__WHAT IS BEING ASKED__. Copy exactly the lines from the start of the data below through the one that carries "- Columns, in", and only those.

__INFORMATION SHOWN__.
···

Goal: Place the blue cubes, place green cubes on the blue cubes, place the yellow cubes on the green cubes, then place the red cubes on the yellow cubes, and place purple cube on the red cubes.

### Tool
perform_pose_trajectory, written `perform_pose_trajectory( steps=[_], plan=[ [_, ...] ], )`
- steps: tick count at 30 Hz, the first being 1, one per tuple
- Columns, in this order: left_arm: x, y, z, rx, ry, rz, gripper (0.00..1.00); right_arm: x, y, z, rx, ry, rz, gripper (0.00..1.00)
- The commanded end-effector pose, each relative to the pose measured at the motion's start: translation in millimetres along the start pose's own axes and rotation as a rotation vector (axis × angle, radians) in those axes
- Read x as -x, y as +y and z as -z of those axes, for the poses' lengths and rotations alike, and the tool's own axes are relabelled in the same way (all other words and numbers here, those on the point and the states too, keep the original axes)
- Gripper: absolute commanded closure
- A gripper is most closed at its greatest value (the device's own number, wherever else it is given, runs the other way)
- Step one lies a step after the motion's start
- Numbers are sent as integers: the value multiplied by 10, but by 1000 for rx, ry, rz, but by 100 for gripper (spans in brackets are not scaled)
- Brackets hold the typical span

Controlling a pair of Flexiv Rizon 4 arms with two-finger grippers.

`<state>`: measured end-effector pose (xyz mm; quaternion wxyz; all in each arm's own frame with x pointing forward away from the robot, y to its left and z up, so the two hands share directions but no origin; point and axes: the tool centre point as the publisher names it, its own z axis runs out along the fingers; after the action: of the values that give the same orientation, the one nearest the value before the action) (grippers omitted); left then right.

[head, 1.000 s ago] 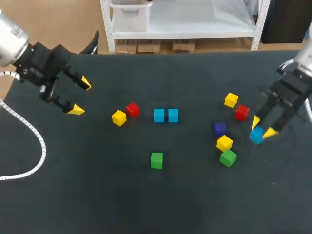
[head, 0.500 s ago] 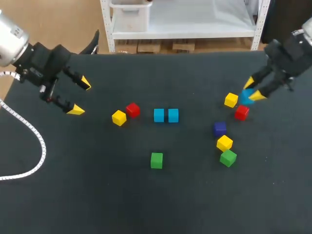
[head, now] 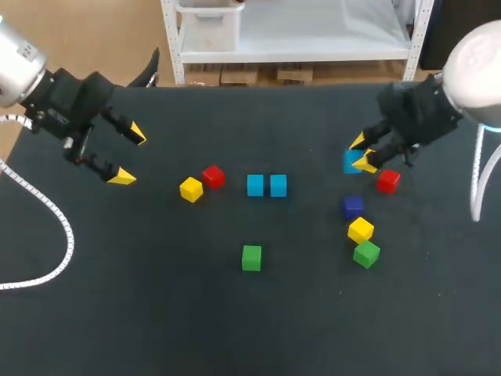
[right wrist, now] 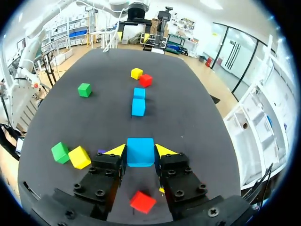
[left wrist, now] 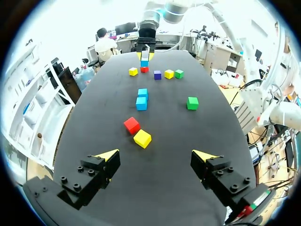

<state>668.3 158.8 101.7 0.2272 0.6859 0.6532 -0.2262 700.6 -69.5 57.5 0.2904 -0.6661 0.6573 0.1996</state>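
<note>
Right pincer [head: 361, 152] is clamping a lifted blue cube [head: 350, 160], likely bound for the blue pair [head: 266, 186] at its nine o'clock. Left pincer [left wrist: 156, 154] is hanging apart, empty, keeping clear. From my right wrist, I am gripping that cube squarely, with the pair at twelve o'clock.

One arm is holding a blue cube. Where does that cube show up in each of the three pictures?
Head view: held blue cube, in the right gripper, at the table's right side.
Left wrist view: small, at the table's far end, in that same gripper.
Right wrist view: close up, between its own gripper's fingers.
Shared landmark: the pair of blue cubes mid-table.
</note>
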Motion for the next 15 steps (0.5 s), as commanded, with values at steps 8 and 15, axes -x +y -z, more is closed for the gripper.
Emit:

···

__TASK ANSWER__.
Goal: Place the blue cubes, place green cubes on the blue cubes, place the yellow cubes on the green cubes, then place the red cubes on the yellow cubes, and place purple cube on the red cubes.

### Tool
perform_pose_trajectory, written `perform_pose_trajectory( steps=[_], plan=[ [_, ...] ], )`
- steps: tick count at 30 Hz, the first being 1, one per tuple
- Columns, in this order: left_arm: x, y, z, rx, ry, rz, gripper (0.00..1.00); right_arm: x, y, z, rx, ry, rz, gripper (0.00..1.00)

The exercise is fully answered.